Ce mouvement se reflète également en conséquence dans la main-d'œuvre. La main-d'œuvre de la ville est de 4 207 000 personnes, dont 1 953 000 dans les zones urbaines et 2 253 000 dans les zones rurales. Ce flux fournit une main-d'œuvre abondante, considérée comme un "moteur d'or" répondant rapidement aux besoins en personnel dus à l'essor du secteur des services et au développement stable de l'industrie, garantissant que l'appareil économique de la capitale fonctionne efficacement.
Le taux de participation à la population active de la ville a tendance à rester inchangé au quatrième trimestre 2025 à environ 63%.

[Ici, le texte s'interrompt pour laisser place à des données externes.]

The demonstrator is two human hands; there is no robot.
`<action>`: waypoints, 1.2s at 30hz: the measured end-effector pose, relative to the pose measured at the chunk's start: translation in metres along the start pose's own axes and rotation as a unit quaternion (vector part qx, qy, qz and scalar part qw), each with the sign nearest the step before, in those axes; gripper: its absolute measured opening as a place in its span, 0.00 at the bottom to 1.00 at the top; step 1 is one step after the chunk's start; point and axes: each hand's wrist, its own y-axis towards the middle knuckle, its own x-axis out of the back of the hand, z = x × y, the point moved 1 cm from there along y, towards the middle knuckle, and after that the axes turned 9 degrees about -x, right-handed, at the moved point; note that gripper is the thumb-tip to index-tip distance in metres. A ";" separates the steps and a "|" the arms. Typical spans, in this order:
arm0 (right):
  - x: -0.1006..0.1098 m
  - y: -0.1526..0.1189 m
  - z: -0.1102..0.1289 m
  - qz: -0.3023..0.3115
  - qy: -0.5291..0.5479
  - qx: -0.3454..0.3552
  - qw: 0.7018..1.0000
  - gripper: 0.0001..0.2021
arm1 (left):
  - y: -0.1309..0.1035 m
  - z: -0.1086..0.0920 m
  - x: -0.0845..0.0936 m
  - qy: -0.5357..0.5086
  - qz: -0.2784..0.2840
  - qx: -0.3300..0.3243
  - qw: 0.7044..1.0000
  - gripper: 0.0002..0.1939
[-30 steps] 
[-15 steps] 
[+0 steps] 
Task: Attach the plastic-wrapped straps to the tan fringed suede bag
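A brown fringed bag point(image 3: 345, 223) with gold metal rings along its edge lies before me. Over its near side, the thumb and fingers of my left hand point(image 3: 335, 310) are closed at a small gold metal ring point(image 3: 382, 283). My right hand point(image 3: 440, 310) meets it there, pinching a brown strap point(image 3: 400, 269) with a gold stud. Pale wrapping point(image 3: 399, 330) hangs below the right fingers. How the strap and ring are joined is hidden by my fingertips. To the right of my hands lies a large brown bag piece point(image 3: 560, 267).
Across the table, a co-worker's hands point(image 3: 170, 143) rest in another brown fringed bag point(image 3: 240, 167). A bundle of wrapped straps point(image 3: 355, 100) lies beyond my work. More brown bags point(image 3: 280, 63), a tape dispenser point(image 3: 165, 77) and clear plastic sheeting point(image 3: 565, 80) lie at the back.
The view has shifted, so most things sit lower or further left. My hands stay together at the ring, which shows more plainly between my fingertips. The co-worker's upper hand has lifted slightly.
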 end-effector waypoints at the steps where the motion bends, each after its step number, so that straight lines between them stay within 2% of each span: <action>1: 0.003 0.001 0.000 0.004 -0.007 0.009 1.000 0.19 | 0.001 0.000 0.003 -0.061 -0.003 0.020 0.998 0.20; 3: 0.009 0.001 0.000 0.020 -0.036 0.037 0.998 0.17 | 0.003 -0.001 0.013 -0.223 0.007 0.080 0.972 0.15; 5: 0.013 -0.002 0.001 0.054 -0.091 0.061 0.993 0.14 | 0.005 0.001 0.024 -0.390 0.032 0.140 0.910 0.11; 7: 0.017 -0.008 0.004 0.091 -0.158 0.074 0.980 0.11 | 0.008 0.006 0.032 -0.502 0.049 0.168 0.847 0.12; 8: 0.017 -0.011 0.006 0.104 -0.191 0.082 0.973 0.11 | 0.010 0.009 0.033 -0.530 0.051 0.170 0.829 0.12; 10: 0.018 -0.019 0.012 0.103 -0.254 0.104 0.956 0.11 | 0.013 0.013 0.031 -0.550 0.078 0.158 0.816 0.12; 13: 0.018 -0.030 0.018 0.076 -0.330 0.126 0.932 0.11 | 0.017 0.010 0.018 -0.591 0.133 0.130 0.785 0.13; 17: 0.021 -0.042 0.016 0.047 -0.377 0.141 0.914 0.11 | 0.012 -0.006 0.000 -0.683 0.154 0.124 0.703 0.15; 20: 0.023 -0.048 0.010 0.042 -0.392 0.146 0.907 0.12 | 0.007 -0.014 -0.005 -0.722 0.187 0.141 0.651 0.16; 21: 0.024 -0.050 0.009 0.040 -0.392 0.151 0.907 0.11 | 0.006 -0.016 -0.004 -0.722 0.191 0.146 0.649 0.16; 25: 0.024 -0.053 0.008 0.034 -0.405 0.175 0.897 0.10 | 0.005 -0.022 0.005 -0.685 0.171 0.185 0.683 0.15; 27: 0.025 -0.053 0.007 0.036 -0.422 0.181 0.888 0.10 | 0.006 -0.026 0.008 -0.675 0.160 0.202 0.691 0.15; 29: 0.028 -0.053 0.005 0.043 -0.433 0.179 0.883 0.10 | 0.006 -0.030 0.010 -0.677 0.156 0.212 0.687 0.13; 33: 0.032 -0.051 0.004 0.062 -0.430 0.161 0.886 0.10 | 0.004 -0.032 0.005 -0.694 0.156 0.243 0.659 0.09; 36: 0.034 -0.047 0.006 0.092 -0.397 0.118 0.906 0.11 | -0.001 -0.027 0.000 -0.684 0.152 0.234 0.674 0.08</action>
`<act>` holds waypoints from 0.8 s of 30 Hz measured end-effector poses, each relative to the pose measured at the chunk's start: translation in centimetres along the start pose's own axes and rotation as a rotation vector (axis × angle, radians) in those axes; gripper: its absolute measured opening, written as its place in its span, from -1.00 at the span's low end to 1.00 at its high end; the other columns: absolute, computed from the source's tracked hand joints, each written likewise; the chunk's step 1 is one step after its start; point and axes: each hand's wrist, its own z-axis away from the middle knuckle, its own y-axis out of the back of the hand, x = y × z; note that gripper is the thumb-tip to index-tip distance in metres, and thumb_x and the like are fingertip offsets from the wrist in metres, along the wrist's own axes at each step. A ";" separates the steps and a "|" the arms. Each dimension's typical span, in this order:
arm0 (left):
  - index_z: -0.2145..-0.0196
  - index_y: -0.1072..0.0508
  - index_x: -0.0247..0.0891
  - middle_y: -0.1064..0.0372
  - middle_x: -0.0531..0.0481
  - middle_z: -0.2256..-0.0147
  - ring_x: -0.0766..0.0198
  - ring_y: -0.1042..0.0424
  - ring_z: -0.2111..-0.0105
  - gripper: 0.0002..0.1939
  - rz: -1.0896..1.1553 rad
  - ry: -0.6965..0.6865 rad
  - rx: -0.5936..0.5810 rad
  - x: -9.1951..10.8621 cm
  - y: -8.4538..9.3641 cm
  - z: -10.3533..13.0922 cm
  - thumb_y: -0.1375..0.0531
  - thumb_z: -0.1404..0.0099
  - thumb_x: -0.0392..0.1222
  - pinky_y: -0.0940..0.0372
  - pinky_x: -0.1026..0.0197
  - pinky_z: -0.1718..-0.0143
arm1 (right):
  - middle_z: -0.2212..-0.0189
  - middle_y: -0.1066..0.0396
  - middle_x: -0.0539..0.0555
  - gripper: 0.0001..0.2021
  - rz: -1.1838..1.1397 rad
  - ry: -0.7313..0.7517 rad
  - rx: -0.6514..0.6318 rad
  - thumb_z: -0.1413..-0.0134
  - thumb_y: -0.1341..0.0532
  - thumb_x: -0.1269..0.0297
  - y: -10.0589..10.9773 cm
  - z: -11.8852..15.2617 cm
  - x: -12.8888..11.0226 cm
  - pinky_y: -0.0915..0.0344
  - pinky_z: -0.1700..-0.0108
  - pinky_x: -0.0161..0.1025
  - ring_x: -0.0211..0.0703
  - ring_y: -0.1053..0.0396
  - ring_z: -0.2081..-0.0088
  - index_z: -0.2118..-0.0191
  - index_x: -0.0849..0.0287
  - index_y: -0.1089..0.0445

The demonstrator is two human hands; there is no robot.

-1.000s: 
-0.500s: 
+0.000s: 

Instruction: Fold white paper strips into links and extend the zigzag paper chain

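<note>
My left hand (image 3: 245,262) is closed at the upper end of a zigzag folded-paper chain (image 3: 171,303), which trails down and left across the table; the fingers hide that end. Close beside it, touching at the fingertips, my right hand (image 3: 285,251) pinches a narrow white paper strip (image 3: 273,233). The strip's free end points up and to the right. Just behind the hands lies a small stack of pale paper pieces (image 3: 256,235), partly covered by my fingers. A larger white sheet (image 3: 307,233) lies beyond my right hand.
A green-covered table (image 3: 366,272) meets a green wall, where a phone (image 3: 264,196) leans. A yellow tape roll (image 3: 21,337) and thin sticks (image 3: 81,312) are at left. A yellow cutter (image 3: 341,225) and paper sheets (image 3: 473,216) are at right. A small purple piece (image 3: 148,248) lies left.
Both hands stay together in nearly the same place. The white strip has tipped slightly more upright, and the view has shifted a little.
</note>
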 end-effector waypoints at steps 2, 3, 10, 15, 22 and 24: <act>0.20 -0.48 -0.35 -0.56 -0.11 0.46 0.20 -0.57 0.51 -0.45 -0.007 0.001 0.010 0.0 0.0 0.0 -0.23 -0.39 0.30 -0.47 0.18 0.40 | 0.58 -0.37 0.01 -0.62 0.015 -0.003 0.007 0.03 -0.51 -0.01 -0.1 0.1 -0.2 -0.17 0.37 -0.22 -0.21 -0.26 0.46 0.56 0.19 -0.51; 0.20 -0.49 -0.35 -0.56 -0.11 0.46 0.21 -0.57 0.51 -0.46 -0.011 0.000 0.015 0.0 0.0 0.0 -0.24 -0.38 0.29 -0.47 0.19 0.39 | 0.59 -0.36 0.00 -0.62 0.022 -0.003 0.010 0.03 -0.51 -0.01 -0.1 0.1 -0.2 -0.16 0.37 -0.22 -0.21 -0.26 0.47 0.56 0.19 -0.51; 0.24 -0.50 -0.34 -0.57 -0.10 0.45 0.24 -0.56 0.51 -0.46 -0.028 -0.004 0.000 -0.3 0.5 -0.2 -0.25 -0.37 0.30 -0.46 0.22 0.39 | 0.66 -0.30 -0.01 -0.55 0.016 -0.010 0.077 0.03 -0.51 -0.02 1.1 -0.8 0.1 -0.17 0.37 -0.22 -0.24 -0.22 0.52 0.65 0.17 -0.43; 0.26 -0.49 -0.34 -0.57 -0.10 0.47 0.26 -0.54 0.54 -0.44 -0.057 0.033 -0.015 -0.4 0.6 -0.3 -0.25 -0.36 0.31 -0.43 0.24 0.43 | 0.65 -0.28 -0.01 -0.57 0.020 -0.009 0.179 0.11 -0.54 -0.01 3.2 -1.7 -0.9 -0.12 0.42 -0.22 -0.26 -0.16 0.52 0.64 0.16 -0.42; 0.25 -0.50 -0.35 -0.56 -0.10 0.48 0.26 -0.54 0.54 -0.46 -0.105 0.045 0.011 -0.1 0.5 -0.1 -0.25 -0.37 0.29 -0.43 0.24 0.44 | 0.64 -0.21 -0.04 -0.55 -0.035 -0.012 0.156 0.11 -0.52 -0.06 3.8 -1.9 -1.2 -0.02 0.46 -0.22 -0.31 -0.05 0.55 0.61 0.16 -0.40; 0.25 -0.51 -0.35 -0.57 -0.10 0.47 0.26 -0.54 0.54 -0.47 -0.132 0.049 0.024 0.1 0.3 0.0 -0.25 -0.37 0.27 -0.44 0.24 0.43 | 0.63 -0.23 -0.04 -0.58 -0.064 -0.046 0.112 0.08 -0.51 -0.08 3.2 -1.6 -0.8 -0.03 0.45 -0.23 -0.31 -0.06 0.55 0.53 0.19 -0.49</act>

Bien que la population en âge de travailler ait augmenté, le pourcentage de personnes prêtes à travailler ou à chercher un emploi diminue. Cette tendance peut s'expliquer par des facteurs structurels, lorsqu'une partie de la population jeune choisit d'investir dans l'éducation à plus long terme ou ne participe pas temporairement au marché, révélant une partie du potentiel de la main-d'œuvre qui n'a pas été pleinement exploité.
Le Centre des services de l'emploi de Hanoï estime que les indicateurs du marché du travail au quatrième trimestre 2025 décrivent une image multidimensionnelle. Le processus d'urbanisation rapide fournit une main-d'œuvre abondante pour la croissance, comme en témoigne l'augmentation de la population et de la main-d'œuvre urbaine.
Cependant, cela crée également une pression sur les infrastructures et accroît la concurrence pour l'emploi. Dans le même temps, le taux de participation au travail a tendance à se stabiliser, ce qui pose à la ville le problème de la nécessité de politiques plus novatrices pour activer et utiliser efficacement l'ensemble du capital humain, en vue d'un développement socio-économique harmonieux et durable.